Ein Unbekannter hat den Vize-Industrieminister Irans erschossen. Der Schütze traf sein Opfer in Kopf und Brust, er lauerte dem Politiker offenbar in dessen Auto auf, als dieser gerade einsteigen wollte. Unklar ist, ob das Attentat im Zusammenhang mit den Atomgesprächen steht.

Teheran – Es ist das zweite Attentat auf einen Regierungsvertreter in Iran binnen weniger Tage: Ein Angreifer hat den stellvertretenden Industrieminister Safdar Rahmat Abadi in Teheran erschossen.
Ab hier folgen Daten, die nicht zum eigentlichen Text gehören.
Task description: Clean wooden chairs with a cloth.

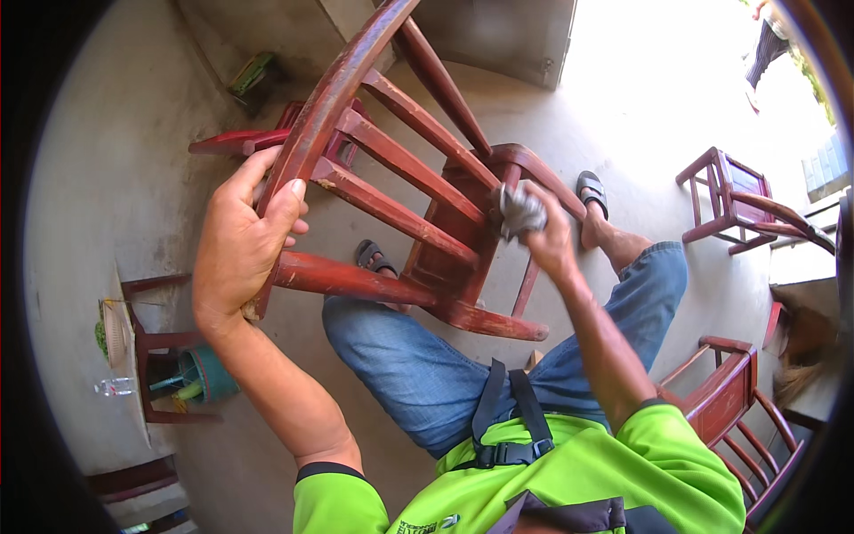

Das berichtet die amtliche Nachrichtenagentur Irna.

Demnach wurde Abadi von Schüssen getötet, als er in sein Auto stieg. Sie trafen ihn in Kopf und Brust. Die Kugeln müssen laut Polizei aus dem Inneren des Wagens abgefeuert worden sein; in dem Fahrzeug seien Patronenhülsen gefunden worden. Wahrscheinlich habe der Angreifer mit Abadi gesprochen, so ein Polizeioffizier gegenüber Irna. Es habe kein Anzeichen eines Kampfes gegeben. Die offizielle Schlussfolgerung lautet daher zunächst: persönliche Motive. So zitiert die Agentur Mehr einen Polizisten.